ここで、行政事件訴訟法の一部を改正する法律の地方自治法の改正規定に「各号列記以外の部分中」がない場合を想定してみますと、第2号や第4号の「行政庁」の下にも「(国の関与が・・・)」と加えられてしまって都合が悪い、ということとなります。では、「各号列記以外の部分中」を使わずに同じ改正を行う(=webmasterが当時参事官の指摘を受けて書き直したやり方でやる)場合にはどうすればいいのでしょうか?

 第251条の5第1項中「行政庁を」を「行政庁(国の関与があつた後又は申請等が行われた後に当該行政庁の権限が他の行政庁に承継されたときは、当該他の行政庁)を」に改め、同項に次のただし書を加える。(ただし書略)

とすればよいのです。同項第2号は「行政庁の」、第4号は「行政庁が」ですから、これらの号まで改正されてしまうことはこの書き方で回避できます。すなわち、これで同じ改正が可能となるのです。
http://bewaad.com/2007/11/28/346/

 なるほど、各号の部分も地の文としての認識で語句を引っ張るわけですね。引用箇所を探すのがちょっと困難になるかもしれませんが、改め文自体の文章としてはすっきりします。
 とはいえ、衆議院のサイトで議案を検索すると、166回国会の閣法でも「各号列記以外の部分」の記述は認められるところです。(http://www.shugiin.go.jp/itdb_search.nsf/ITfoSubSearchB?OpenForm&Seq=1
 うーん、なんでかなあ。
 なお、前回、私が「著者が属される自治体のローカルルールなのか、独自のご見解と思われる記載」として引用した「各号列記以外の部分中」の用法ですが、

条項中の字句の改正は、前の方から順に行われている方が、改正箇所を知る上で利点があるので、各号列記以外の部分と各号中の双方の字句を改正する場合には、前の方から順に改正を行うために改正箇所を特定する手段として、「各号列記以外の部分中」を用いる方が適当であろう。
http://d.hatena.ne.jp/kei-zu/20071128/p1

ちょっとわかりにくいと思いますのでご説明しましょう。

【例1】
第○条 ---------A-------------
 一 ------------------------
 二 ------B----------------
 三 --------C--------------
 四 ------------------------

の構成で「A」「B」「C」の語句の改正を行おうとする場合であって、「A」の語句が第一号から第四号までの各号にないときは、一般的に次のようにするとされています。

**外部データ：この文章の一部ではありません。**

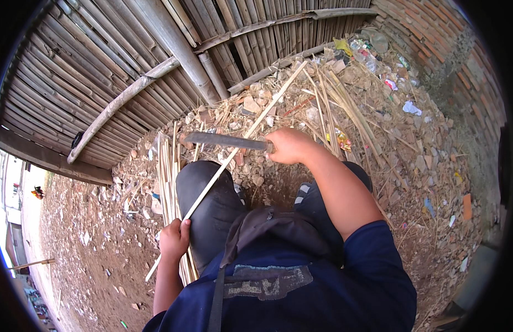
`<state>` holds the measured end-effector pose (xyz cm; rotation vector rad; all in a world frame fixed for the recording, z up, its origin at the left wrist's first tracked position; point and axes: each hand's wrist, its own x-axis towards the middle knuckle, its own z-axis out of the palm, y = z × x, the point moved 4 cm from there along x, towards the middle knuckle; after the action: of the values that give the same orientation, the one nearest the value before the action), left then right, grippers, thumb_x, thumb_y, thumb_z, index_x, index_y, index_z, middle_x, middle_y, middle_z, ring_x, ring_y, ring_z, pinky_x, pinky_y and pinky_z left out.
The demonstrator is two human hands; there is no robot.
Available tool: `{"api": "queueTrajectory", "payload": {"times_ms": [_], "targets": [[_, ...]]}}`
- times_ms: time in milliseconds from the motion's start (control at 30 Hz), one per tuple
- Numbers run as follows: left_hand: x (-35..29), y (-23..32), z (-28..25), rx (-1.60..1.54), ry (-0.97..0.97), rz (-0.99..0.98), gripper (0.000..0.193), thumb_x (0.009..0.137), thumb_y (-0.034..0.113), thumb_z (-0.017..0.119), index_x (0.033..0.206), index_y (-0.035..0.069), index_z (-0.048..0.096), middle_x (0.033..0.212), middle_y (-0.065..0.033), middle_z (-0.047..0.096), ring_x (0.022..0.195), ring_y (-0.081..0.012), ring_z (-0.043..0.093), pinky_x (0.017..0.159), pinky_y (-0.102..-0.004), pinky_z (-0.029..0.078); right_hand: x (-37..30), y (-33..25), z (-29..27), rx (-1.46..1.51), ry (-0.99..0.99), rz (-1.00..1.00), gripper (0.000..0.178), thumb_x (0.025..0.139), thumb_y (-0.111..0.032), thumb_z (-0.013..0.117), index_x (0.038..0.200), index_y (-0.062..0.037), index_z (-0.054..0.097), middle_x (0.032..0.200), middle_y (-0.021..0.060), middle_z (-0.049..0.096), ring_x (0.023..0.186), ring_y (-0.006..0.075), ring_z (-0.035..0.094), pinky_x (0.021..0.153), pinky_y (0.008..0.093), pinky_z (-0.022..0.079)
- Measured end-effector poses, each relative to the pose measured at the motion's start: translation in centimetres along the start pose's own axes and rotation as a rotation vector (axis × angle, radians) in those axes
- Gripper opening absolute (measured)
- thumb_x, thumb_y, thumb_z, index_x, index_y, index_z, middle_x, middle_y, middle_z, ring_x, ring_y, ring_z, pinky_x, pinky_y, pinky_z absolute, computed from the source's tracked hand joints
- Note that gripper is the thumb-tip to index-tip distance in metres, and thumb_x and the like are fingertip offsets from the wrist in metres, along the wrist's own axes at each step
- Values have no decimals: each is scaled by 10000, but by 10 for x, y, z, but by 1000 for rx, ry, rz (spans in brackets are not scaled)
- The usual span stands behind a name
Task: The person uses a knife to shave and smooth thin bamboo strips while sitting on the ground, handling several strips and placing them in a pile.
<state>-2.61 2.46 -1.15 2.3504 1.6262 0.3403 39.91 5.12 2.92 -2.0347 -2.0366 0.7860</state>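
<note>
My right hand grips the handle of a long dark knife, its blade pointing left across a thin bamboo strip. My left hand holds the near end of that strip beside my left knee. The strip runs diagonally up to the right over the knee, under the blade. A bundle of split bamboo strips lies on the ground just left of the knee.
A bamboo wall with slanted poles stands ahead. Rubble, dry bamboo scraps and litter cover the ground in front. A brick wall rises at the right. Bare dirt lies to the left.
</note>
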Motion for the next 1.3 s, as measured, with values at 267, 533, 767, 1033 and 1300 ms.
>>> {"api": "queueTrajectory", "payload": {"times_ms": [267,533,767,1033,1300], "targets": [[1,-27,0,88,91,70,462,991,362,620,673,47,503,597,-199,580,563,-437,588,547,-540,449,15,102,-15,322,213,296,296,858,-249,755,1050,-37,679,844,95,671,790,228,661,746,388,524],[-21,-56,8,84,148,68,435,990,336,615,679,57,495,575,-189,568,539,-434,588,504,-522,447,13,58,7,250,-61,113,361,801,-281,791,1028,-18,691,879,146,706,819,281,688,774,402,536],[-23,-58,-10,158,159,47,419,991,339,597,689,69,492,560,-178,556,520,-421,581,496,-520,441,20,54,3,128,5,212,260,834,-228,712,1029,-55,707,918,139,704,879,262,697,794,405,549],[-45,-96,-5,187,194,105,400,987,306,606,690,70,481,569,-186,561,524,-427,586,482,-525,437,25,138,-4,389,121,361,382,804,-205,750,1136,-27,685,953,168,719,916,255,713,808,405,561],[-46,-68,-16,134,124,20,417,981,299,616,674,56,473,573,-187,544,525,-422,559,499,-507,419,-1,43,-18,236,169,212,344,806,-194,728,1096,-18,671,969,191,723,879,319,717,799,417,567]]}}
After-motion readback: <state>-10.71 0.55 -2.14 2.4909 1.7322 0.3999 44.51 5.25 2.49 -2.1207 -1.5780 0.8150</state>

 第○条中「A」を「×」に改め、同条第二号中「B」を「×」に改め、同条第三号中「C」を「×」に改める。

 つまりは、

【例2】
第○条 ---------A-------------
 一 ------------------------
 二 ------B----------------
 三 --------A--------------
 四 ------------------------

のように、各号列記以外の部分にも「A」があってそちらは改正したくない場合に限って、「各号列記以外の部分中」として、改正の対象を限定しようとするわけです。

 第○条各号列記以外の部分中「A」を「×」に改め、同条第二号中「B」を「×」に改める。

 上記の「法制執務詳解」の記載では、これを「改正箇所を知る上で利点があるので」「前の方から順に改正を行うために改正箇所を特定する手段として」、【例1】の場合でも「各号列記以外の部分」を利用しようとするものです。

 第○条各号列記以外の部分中「A」を「×」に改め、同条第二号中「B」を「×」に改め、同条第三号中「C」を「×」に改める。

 なるほどね、ではありますが、法制執務においては、「改正対象の引用」以外にも、改め文自体の簡潔性も求められるであろうと思うところで、どうにもいろいろ難しいところです。
 まあ、所詮は、慣例によるところが一番大きいところでありましょうが。